Sin pensarlo un segundo
más, y viendo que su mujer moriría al igual que el resto, supo que tenía que
hacer algo o toda su gente desaparecería.
Se puso manos a la obra
y se encerró en su cuarto, donde preparaba sus pócimas, ungüentos y brebajes.
Su fama había cruzado llanuras, bosques, pueblos y ciudades cercanas.

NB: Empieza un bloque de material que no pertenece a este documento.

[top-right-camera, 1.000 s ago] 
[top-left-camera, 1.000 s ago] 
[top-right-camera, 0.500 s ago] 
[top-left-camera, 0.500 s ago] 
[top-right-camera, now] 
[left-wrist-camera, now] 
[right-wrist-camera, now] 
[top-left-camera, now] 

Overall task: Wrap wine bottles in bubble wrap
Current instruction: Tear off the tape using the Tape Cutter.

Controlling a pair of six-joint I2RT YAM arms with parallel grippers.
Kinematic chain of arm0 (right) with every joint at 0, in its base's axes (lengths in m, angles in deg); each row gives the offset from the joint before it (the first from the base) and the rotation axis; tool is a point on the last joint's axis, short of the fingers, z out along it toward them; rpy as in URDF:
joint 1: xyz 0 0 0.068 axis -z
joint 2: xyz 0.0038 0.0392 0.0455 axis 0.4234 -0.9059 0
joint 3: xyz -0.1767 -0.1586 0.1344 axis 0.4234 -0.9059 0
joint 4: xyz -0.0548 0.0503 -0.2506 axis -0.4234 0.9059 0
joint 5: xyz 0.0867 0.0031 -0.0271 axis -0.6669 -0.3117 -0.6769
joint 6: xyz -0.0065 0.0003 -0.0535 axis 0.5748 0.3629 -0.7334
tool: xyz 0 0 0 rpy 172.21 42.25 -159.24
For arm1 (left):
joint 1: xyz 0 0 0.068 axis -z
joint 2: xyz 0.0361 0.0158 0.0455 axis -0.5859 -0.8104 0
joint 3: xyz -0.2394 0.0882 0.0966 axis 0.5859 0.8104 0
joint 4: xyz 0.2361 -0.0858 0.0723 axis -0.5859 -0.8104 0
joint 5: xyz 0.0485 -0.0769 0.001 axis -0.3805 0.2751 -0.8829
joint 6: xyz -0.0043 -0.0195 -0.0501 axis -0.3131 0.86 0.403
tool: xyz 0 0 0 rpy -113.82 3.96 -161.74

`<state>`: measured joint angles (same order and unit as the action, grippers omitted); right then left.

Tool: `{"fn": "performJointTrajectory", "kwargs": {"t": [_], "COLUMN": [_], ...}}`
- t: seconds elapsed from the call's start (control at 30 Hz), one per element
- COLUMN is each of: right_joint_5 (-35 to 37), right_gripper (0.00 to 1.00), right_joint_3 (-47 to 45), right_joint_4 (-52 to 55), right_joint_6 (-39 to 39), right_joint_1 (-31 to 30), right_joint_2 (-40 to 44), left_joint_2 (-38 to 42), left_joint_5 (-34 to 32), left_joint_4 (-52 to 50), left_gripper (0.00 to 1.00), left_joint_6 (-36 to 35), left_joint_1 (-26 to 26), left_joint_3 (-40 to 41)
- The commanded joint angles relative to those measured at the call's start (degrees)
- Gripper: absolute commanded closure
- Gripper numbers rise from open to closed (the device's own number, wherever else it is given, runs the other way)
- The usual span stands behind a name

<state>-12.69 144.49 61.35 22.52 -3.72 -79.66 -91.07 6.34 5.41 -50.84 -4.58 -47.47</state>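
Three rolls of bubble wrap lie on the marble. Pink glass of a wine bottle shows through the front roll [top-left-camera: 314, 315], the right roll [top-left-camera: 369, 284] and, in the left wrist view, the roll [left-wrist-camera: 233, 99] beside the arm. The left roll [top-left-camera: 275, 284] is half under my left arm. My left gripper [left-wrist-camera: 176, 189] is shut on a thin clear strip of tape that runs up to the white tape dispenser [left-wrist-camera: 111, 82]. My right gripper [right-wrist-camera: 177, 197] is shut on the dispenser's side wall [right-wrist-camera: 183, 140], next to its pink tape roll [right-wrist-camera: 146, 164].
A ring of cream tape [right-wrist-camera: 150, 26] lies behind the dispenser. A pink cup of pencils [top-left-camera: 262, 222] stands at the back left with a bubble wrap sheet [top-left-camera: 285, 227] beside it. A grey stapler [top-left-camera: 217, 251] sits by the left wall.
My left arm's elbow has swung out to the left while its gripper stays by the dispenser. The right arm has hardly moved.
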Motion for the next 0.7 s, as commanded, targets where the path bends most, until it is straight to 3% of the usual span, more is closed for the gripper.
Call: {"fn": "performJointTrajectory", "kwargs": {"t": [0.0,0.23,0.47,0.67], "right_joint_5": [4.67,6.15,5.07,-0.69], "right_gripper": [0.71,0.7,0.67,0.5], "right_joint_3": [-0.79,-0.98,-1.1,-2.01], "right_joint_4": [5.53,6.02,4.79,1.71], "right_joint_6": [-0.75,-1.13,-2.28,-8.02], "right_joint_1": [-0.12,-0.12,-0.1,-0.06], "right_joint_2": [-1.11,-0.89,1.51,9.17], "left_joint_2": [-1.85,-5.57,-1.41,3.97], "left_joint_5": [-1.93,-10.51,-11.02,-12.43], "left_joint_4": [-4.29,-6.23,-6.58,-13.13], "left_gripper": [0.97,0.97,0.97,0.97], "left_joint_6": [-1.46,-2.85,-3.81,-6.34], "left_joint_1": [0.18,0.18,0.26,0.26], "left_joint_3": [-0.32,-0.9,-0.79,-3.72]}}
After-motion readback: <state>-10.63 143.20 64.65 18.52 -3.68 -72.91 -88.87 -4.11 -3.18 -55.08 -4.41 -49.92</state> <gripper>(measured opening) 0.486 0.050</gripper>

Tenía un
don para la curación, de ahí el sobrenombre de “El Brujo”.
En un caldero de cobre
rosado, introdujo sustancias que tenía almacenadas en tarros de cristal:
aguardiente, mejorana, equinácea, sal, brotes de hinojo, caléndula, miel,
lavanda, ajo, limón, mucho limón, y algún componente secreto que jamás reveló.

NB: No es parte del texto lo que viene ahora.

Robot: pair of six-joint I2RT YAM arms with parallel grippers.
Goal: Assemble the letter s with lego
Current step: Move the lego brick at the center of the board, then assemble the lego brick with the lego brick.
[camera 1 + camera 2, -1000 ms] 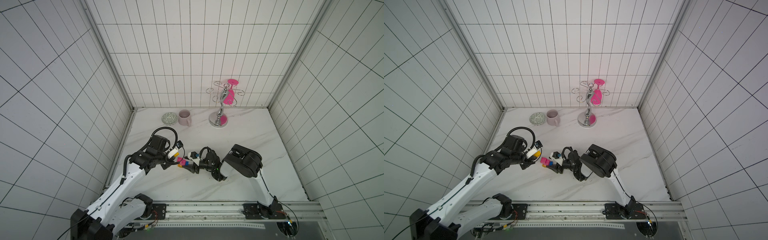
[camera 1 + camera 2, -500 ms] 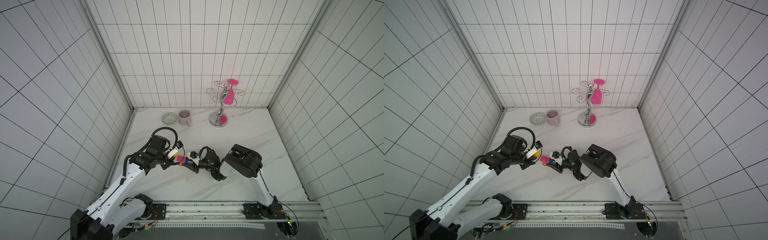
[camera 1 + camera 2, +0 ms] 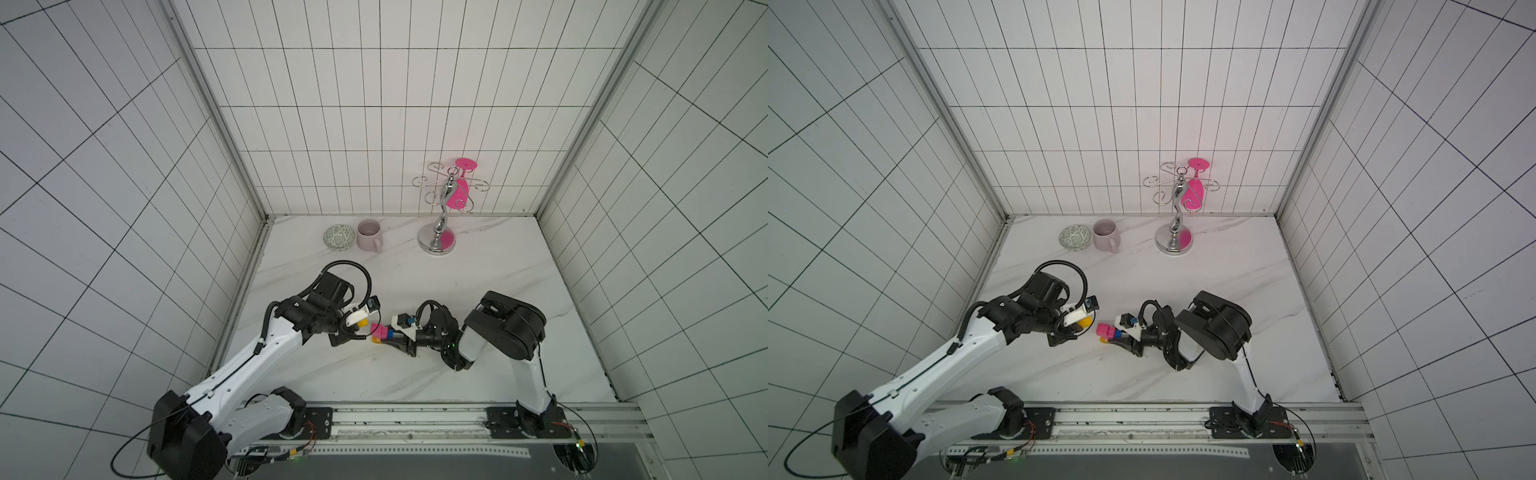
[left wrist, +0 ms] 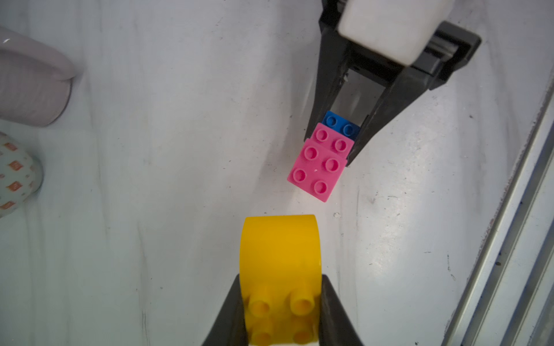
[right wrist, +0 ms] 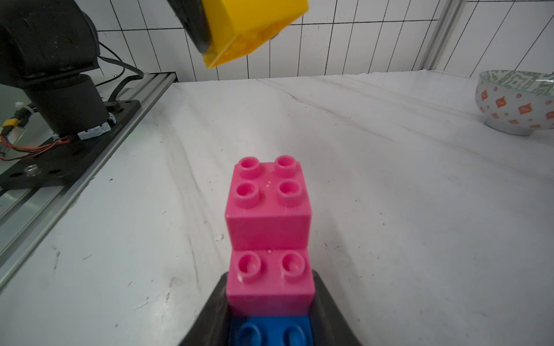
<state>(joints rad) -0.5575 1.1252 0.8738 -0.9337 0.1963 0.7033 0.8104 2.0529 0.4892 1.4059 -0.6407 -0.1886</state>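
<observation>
My left gripper (image 4: 280, 299) is shut on the rounded yellow brick (image 4: 280, 257), studs towards the wrist. The brick (image 3: 363, 323) hangs a short gap to the left of the lego stack and does not touch it. The stack has two stepped pink cubes (image 5: 268, 203), a blue cube (image 5: 269, 329) behind them and a yellow brick (image 3: 376, 340) at its base. My right gripper (image 5: 271, 287) is shut on the stack, its fingers against the lower pink cube and the blue cube. In both top views the stack (image 3: 1105, 330) sits low over the table, between the two grippers.
A mug (image 3: 369, 235) and a patterned bowl (image 3: 340, 237) stand at the back left. A chrome rack (image 3: 437, 241) with a hanging pink goblet (image 3: 457, 191) stands at the back. The arms' mounting rail (image 3: 415, 415) runs along the front edge.
My right gripper's jaws have closed onto the stack. The left arm with the yellow brick has hardly moved.
</observation>
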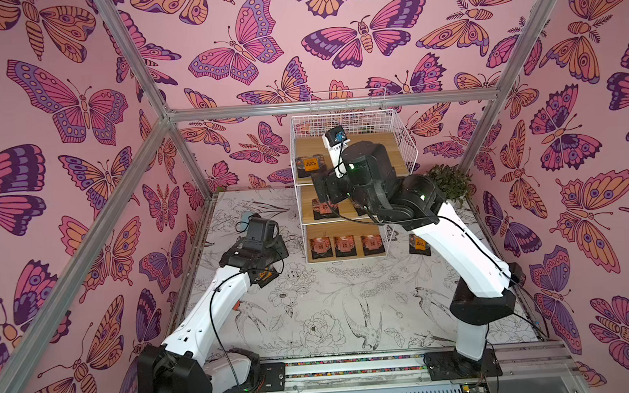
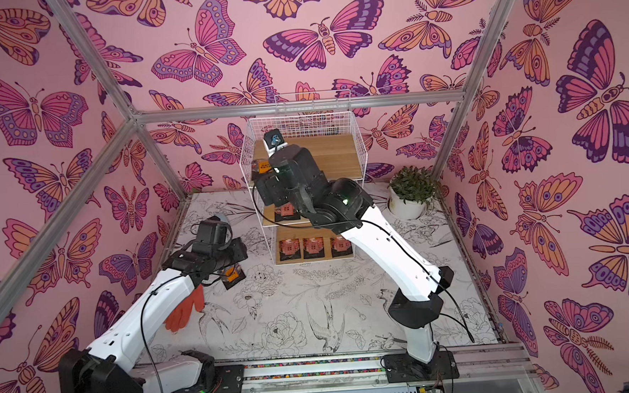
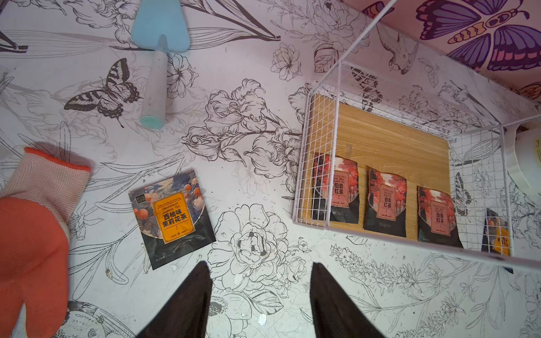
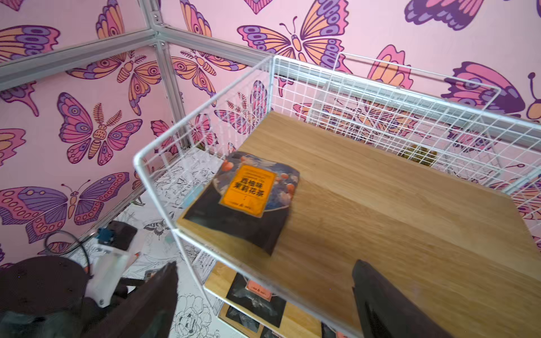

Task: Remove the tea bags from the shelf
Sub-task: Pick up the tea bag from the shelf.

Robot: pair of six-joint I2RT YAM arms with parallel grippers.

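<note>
The white wire shelf (image 1: 410, 140) stands at the back of the table. One orange-labelled tea bag (image 4: 246, 199) lies on its top board, near the front left corner. My right gripper (image 4: 266, 264) hangs open and empty just before that board's front edge. A pink-labelled tea bag (image 1: 324, 208) lies on the middle board and three more (image 3: 386, 204) on the bottom one. Two orange-labelled tea bags lie on the table, one (image 3: 171, 216) left of the shelf, one (image 1: 419, 244) right of it. My left gripper (image 3: 260, 267) is open over the table, beside the left one.
An orange glove (image 3: 35, 228) and a light blue trowel (image 3: 159, 58) lie on the table at the left. A white pot with a green plant (image 2: 405, 203) stands right of the shelf. Metal frame posts (image 1: 189, 156) run along the walls.
</note>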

Lo llenó hasta arriba de agua de lluvia y lo llevó a la lumbre, donde crepitaba
un alegre fuego de leña. Lo dejó hirviendo toda la noche, vigilando en todo momento,
hasta que se apagaron sus brasas.
Al día siguiente,
empezó a introducir con una jeringa el preciado líquido en la boca de cada
enfermo. No hizo falta que pasaran días, ya que, al cabo de veinticuatro horas
exactas, la fiebre había desaparecido, la tos era inexistente y la temible
enfermedad era un reflejo del pasado. El color rosado de sus caras lo decía
todo. Habían sanado.
Justino, “El Brujo”, el
pastor, había hallado la vacuna contra el coronavirus.
No sabía de química, ni
siquiera leer o escribir, sólo el amor hacia las personas queridas había sido
más fuerte que todo el dinero empleado por las multinacionales farmacéuticas,
forradas, y alguna de ellas con engaños y sufrimientos.
Su pueblo ya no pasó
más penalidades. No hubo más hambre y los dientes dejaron de caerse; ya no más
aparentar setenta años con apenas cuarenta.
“El Brujo” recibió
mucho dinero. Mirando el cheque, intentó recuperar el equilibrio. Sabía
perfectamente qué hacer con él.
Reunió en la plaza del
pueblo a todos los vecinos y les dijo que aquella fortuna se iba a repartir a
partes iguales entre todos. La amistad era el don más preciado, así se lo
habían enseñado sus padres y sus abuelos, y estos lo habían heredado de los
suyos. La amistad no puede desencantar; esa es la temible palabra, porque si
llega el desencanto, irremediablemente se pierde la amistad.
Ahora sí podría poner
sus discos de vinilo siempre que le viniera en gana, y oír a aquel señor de nombre impronunciable
tocar al piano el Estudio Revolucionario de Chopin. Aquel señor enorme, calvo,
con manos gigantescas y corazón más grande aún, que se llamaba… –¿cómo era? Impronunciable,
siempre se le trababa la lengua. Bueno, más o menos:– Sviatoslav Richter.